Не было принципиальных изменений композиции книги, но в последние печатные тексты вносились дополнения (экскурс в историю каторги, этюд о сахалинском надзоре) и устранялись эпизоды, сцены, описания, ассоциации, если они имели уже параллели (освящение часовни во Владимировке, один из трех рассказов о смертной казни, три из многочисленных случаев побегов) или если уводили в сторону от центральных проблем: этюд о военной шхуне «Восток», рассказ И. Белого о пережитом шторме, разросшееся уподобление Стриндберга гилякам. Сжимались пространные описания: г. Николаевска, зажиточной Корсаковки и др. (см. варианты к стр. 41-42, 109, 110, 178, 186, 193-194, 300-302, 339-340).
В редких случаях Чехов менял последовательность эпизодов, повествовательных кусков или переставлял местами авторское рассуждение и конкретный случай (см. варианты к стр. 256, 259, 262-263, 354), или, наконец, перемещал в другое место описание (см. варианты к стр. 350-353).
Стремясь избежать повторений и в то же время помочь читателю следить за логикой изложения, Чехов отсылал его к следующим главам: «Я буду описывать», «Я опишу в своем месте»; но в процессе работы число этих отсылок всё уменьшалось; многие автор снял (см. варианты к стр. 53, 63, 131).
По черновой рукописи «Сахалина» видно, что Чехову труднее было писать те главы и страницы, где нужно было публицистически четко сформулировать свое отношение к тому или иному явлению, дать свою оценку, к тому же нередко расходившуюся с официальной или общепринятой точкой зрения. Многие страницы такого рода (в главах VII, XIV, XVIII) пестрят поправками, уточнениями.
В художественных зарисовках (сцены венчания, похорон, телесного наказания, изображение ссыльнокаторжных: Егора, Красивого, Соньки-Золотой Ручки, диалоги с детьми и др.) заметна бо́льшая свобода автора; в рукописи в этих местах число поправок незначительно. Однако границы научно-публицистической и художественной «сфер» не столь уже определенны и четки. Чехов выступает в «Острове Сахалине» как художник и ученый одновременно.
Во время путешествия и в процессе работы над книгой определились и уточнились ее задачи, которые автор не скрывал, хоти и не афишировал: противопоставить официальному освещению сахалинской действительности всестороннее, объективное ее исследование; воссоздать правдивую, основанную на проверенных, точных фактах, картину русской каторги; показать обреченность человека, оторванного от родины, на физическую и нравственную гибель в условиях сурового климата, произвола и деспотизма властей, подневольного труда; пробудить в обществе внимание к «месту невыносимых страданий». Постепенно определялись и некоторые частные задачи: воевать против пожизненности и неравномерности наказаний, устаревших и противоречивых законов о ссыльных, против насильственной земледельческой колонизации острова (якобы не только с целью карательной, но исправительной).
Чехов передавал читателю то впечатление, которое он вынес сам с Сахалина — «целый ад». Этот образ поддерживается в ходе книги частными замечаниями: «всё в дыму, как в аду», «какой ад бывает здесь зимою» (стр. 54, 131).

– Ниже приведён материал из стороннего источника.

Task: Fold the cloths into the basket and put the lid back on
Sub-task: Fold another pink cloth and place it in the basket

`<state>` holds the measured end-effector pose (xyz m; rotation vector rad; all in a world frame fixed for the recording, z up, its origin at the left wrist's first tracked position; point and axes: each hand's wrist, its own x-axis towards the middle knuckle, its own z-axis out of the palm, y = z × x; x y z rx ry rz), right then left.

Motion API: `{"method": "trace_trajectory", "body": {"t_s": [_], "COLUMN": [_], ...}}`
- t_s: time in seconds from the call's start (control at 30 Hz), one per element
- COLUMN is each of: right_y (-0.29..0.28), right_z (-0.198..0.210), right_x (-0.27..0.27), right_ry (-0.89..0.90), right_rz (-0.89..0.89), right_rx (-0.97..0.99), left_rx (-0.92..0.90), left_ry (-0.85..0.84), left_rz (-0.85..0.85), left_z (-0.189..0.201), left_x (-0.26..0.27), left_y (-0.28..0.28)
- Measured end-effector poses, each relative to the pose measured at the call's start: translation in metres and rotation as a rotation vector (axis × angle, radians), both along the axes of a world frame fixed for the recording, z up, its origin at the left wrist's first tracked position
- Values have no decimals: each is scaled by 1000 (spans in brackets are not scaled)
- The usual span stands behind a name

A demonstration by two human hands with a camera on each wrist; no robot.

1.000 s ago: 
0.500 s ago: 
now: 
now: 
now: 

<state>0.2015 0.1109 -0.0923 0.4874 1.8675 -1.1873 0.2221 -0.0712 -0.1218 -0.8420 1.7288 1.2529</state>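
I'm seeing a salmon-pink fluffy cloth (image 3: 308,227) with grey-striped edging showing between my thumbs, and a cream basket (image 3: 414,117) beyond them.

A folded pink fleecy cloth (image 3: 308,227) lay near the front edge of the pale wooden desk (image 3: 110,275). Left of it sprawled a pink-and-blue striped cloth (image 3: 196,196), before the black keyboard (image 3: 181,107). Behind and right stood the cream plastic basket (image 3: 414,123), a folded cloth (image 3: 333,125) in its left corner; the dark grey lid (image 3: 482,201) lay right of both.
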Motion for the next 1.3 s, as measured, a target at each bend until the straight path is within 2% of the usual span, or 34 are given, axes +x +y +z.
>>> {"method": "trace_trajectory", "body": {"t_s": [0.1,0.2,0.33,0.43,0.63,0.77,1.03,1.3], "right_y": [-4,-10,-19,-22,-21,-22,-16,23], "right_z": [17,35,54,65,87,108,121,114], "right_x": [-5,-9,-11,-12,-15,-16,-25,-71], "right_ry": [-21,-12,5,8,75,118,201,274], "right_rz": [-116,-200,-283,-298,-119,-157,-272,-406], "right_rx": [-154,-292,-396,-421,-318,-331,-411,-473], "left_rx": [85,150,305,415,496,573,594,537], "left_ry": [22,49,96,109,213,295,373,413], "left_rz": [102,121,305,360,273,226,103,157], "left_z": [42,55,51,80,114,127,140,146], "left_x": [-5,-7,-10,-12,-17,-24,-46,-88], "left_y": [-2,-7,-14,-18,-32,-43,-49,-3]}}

В черновой рукописи число подобных замечаний было еще больше (см. варианты к стр. 180, 247).
Другой обобщающий образ, также постоянно возникающий в книге: «Сахалин — рабовладельческая колония». Сняв в процессе работы слова: «рабовладельческая эпоха», «возводились <…> колизеи» (варианты к стр. 260), Чехов нейтрализовал возможность сравнения Сахалина с римским рабовладельческим обществом и, напротив, усилил ассоциации с русским крепостничеством. Он внес при подготовке текста к печати открытую параллель: чиновник свел каторгу «самым пошлым образом <…> к крепостному праву» (варианты к стр. 209). Особенно отчетливо выступило это уподобление («не каторга, а крепостничество») в описании положения каторжной прислуги и «господской экономии» смотрителя Дербинской тюрьмы — «помещика доброго старого времени» В. В. Овчинникова (варианты к стр. 98-99).
Многократны в книге обращения к современной России, обусловленные обличительной тенденцией (показать связь современной и крепостнической эпохи, сахалинской и общерусской жизни с их произволом и бесправием). В то же время эти ассоциации с Россией вызваны тоской по родине сахалинцев и самого автора, потому нередко они имеют лирический оттенок. В ходе работы, впрочем, Чехов снял некоторые из этих параллелей или подчеркнул не только сходство, но и различие Сахалина с русской природой, русской деревней, русским бытом (см. варианты к стр. 73, 108-109, 150-151, 163, 164, 208).